**What you have to do:** Copy each line below exactly.

Source records
================

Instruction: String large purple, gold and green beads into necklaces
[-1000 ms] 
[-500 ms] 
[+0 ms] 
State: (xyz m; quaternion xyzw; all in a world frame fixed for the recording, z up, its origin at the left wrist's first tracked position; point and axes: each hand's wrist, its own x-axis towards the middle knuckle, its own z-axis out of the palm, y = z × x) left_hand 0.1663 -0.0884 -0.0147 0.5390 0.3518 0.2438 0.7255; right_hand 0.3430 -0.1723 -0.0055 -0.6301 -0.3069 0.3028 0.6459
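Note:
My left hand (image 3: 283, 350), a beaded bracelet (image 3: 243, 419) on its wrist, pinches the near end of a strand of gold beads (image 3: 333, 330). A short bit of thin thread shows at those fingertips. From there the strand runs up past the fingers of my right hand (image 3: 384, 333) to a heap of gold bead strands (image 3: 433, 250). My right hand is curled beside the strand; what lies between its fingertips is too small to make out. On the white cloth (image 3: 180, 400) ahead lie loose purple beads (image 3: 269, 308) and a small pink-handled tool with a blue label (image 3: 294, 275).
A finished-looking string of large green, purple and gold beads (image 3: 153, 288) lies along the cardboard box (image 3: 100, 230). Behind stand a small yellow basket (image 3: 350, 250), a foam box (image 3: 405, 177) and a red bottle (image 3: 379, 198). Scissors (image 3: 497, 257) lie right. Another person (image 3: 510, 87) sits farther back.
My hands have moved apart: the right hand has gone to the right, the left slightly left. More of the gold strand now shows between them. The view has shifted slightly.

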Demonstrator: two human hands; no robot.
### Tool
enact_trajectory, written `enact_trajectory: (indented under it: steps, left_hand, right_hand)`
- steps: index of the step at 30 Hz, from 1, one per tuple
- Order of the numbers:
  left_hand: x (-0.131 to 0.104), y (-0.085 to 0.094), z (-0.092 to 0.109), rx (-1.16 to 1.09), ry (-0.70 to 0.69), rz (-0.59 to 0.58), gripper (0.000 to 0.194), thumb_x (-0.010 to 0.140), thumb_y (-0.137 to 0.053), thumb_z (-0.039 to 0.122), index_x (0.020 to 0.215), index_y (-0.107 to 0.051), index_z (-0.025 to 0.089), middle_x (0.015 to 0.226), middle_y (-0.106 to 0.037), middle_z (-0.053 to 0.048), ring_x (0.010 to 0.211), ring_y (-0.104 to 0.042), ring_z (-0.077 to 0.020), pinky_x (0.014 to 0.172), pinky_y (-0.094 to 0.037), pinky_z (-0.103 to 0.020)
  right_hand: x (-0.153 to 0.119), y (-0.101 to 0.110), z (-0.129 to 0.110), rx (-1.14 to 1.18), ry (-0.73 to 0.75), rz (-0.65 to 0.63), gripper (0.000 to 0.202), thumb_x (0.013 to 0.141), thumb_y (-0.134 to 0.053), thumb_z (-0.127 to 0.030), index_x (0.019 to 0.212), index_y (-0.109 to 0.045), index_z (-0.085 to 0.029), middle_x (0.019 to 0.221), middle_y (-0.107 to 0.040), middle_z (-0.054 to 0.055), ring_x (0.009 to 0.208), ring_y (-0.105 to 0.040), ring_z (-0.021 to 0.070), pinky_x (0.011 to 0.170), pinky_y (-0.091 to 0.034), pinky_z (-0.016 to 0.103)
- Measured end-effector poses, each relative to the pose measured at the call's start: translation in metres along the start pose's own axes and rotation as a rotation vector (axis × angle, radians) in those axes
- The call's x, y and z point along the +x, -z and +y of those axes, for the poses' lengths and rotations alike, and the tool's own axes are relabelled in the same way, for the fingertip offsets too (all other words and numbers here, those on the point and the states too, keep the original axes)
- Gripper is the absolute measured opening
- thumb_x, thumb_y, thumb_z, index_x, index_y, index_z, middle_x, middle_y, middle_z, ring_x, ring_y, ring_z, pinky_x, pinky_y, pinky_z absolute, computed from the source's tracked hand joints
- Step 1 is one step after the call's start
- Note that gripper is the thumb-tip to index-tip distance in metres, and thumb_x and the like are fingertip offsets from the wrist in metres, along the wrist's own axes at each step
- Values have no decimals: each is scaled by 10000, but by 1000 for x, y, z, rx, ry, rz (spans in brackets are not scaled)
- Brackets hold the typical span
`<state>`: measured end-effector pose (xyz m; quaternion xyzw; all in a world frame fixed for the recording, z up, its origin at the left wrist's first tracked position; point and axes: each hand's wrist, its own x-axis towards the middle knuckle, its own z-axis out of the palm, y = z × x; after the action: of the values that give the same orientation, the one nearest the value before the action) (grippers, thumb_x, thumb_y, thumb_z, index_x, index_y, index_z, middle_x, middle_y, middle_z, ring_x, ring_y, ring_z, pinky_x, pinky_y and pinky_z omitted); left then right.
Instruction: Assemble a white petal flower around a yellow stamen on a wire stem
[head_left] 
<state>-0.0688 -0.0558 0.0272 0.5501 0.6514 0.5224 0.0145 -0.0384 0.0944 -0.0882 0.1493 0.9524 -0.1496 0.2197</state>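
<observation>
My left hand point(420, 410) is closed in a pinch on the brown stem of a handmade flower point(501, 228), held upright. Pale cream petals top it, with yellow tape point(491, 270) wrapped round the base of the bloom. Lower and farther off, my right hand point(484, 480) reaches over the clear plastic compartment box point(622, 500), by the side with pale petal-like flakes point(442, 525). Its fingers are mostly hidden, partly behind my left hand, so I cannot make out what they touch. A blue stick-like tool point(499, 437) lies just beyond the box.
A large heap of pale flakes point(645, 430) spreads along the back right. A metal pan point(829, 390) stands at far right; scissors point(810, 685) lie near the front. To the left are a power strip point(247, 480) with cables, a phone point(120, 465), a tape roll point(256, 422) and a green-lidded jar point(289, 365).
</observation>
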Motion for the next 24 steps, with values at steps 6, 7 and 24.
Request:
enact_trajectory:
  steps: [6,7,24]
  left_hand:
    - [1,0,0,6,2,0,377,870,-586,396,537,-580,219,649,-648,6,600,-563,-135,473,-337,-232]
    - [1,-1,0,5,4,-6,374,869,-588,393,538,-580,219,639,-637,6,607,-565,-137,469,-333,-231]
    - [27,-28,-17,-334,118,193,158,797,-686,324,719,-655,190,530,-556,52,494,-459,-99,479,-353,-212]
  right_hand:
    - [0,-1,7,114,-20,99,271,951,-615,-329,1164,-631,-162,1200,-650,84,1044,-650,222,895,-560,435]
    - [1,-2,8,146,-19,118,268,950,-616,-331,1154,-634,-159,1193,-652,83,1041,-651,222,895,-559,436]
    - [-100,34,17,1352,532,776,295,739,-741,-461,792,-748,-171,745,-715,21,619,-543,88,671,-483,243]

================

**Solution for this problem:**
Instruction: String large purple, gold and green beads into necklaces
[-1000 ms] 
[-500 ms] 
[+0 ms] 
State: (xyz m; quaternion xyzw; all in a world frame fixed for the recording, z up, its origin at the left wrist's first tracked position; point and axes: each hand's wrist, its own x-axis towards the middle knuckle, its own z-axis out of the palm, y = z × x) left_hand 0.1663 -0.0884 -0.0147 0.5390 0.3518 0.2438 0.7255; right_hand 0.3430 -0.1723 -0.0055 -0.6301 -0.3069 0.3028 0.6459
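Note:
My left hand (image 3: 283, 350), a beaded bracelet (image 3: 243, 419) on its wrist, pinches the near end of a strand of gold beads (image 3: 333, 330). A short bit of thin thread shows at those fingertips. From there the strand runs up past the fingers of my right hand (image 3: 384, 333) to a heap of gold bead strands (image 3: 433, 250). My right hand is curled beside the strand; what lies between its fingertips is too small to make out. On the white cloth (image 3: 180, 400) ahead lie loose purple beads (image 3: 269, 308) and a small pink-handled tool with a blue label (image 3: 294, 275).
A finished-looking string of large green, purple and gold beads (image 3: 153, 288) lies along the cardboard box (image 3: 100, 230). Behind stand a small yellow basket (image 3: 350, 250), a foam box (image 3: 405, 177) and a red bottle (image 3: 379, 198). Scissors (image 3: 497, 257) lie right. Another person (image 3: 510, 87) sits farther back.
My hands have moved apart: the right hand has gone to the right, the left slightly left. More of the gold strand now shows between them. The view has shifted slightly.
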
Demonstrator: two human hands; no robot.
### Tool
enact_trajectory, written `enact_trajectory: (indented under it: steps, left_hand, right_hand)`
- steps: index of the step at 30 Hz, from 1, one per tuple
- Order of the numbers:
  left_hand: x (-0.131 to 0.104), y (-0.085 to 0.094), z (-0.092 to 0.109), rx (-1.16 to 1.09), ry (-0.70 to 0.69), rz (-0.59 to 0.58), gripper (0.000 to 0.194), thumb_x (-0.010 to 0.140), thumb_y (-0.137 to 0.053), thumb_z (-0.039 to 0.122), index_x (0.020 to 0.215), index_y (-0.107 to 0.051), index_z (-0.025 to 0.089), middle_x (0.015 to 0.226), middle_y (-0.106 to 0.037), middle_z (-0.053 to 0.048), ring_x (0.010 to 0.211), ring_y (-0.104 to 0.042), ring_z (-0.077 to 0.020), pinky_x (0.014 to 0.172), pinky_y (-0.094 to 0.037), pinky_z (-0.103 to 0.020)
  right_hand: x (-0.153 to 0.119), y (-0.101 to 0.110), z (-0.129 to 0.110), rx (-1.14 to 1.18), ry (-0.73 to 0.75), rz (-0.65 to 0.63), gripper (0.000 to 0.202), thumb_x (0.013 to 0.141), thumb_y (-0.134 to 0.053), thumb_z (-0.127 to 0.030), index_x (0.019 to 0.212), index_y (-0.109 to 0.045), index_z (-0.085 to 0.029), middle_x (0.019 to 0.221), middle_y (-0.107 to 0.040), middle_z (-0.054 to 0.055), ring_x (0.009 to 0.208), ring_y (-0.105 to 0.040), ring_z (-0.021 to 0.070), pinky_x (0.011 to 0.170), pinky_y (-0.091 to 0.034), pinky_z (-0.016 to 0.103)
- Measured end-effector poses, each relative to the pose measured at the call's start: translation in metres along the start pose's own axes and rotation as a rotation vector (axis × angle, radians) in those axes
- The call's x, y and z point along the +x, -z and +y of those axes, for the poses' lengths and rotations alike, and the tool's own axes are relabelled in the same way, for the fingertip offsets too (all other words and numbers here, those on the point and the states too, keep the original axes)
- Gripper is the absolute measured opening
- thumb_x, thumb_y, thumb_z, index_x, index_y, index_z, middle_x, middle_y, middle_z, ring_x, ring_y, ring_z, pinky_x, pinky_y, pinky_z absolute, computed from the source's tracked hand joints
- Step 1 is one step after the call's start
- Note that gripper is the thumb-tip to index-tip distance in metres, and thumb_x and the like are fingertip offsets from the wrist in metres, along the wrist's own axes at each step
- Values have no decimals: each is scaled by 10000, but by 1000 for x, y, z, rx, ry, rz (spans in brackets are not scaled)
- Brackets hold the typical span
`<state>`: measured end-effector pose (xyz m; quaternion xyzw; all in a world frame fixed for the recording, z up, its origin at the left wrist's first tracked position; point and axes: each hand's wrist, its own x-axis towards the middle knuckle, its own z-axis out of the palm, y = z × x; after the action: of the values that give the same orientation, the one nearest the value before the action) (grippers, thumb_x, thumb_y, thumb_z, index_x, index_y, index_z, middle_x, middle_y, middle_z, ring_x, ring_y, ring_z, pinky_x, pinky_y and pinky_z omitted); left then right.
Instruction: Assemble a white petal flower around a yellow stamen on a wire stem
[head_left] 
<state>-0.0688 -0.0558 0.0272 0.5501 0.6514 0.5224 0.0145 -0.0384 0.0944 -0.0882 0.1493 0.9524 -0.1496 0.2197</state>
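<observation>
My left hand point(420, 410) is closed in a pinch on the brown stem of a handmade flower point(501, 228), held upright. Pale cream petals top it, with yellow tape point(491, 270) wrapped round the base of the bloom. Lower and farther off, my right hand point(484, 480) reaches over the clear plastic compartment box point(622, 500), by the side with pale petal-like flakes point(442, 525). Its fingers are mostly hidden, partly behind my left hand, so I cannot make out what they touch. A blue stick-like tool point(499, 437) lies just beyond the box.
A large heap of pale flakes point(645, 430) spreads along the back right. A metal pan point(829, 390) stands at far right; scissors point(810, 685) lie near the front. To the left are a power strip point(247, 480) with cables, a phone point(120, 465), a tape roll point(256, 422) and a green-lidded jar point(289, 365).
</observation>
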Motion for the next 24 steps, with values at steps 6, 7 and 24.
Request:
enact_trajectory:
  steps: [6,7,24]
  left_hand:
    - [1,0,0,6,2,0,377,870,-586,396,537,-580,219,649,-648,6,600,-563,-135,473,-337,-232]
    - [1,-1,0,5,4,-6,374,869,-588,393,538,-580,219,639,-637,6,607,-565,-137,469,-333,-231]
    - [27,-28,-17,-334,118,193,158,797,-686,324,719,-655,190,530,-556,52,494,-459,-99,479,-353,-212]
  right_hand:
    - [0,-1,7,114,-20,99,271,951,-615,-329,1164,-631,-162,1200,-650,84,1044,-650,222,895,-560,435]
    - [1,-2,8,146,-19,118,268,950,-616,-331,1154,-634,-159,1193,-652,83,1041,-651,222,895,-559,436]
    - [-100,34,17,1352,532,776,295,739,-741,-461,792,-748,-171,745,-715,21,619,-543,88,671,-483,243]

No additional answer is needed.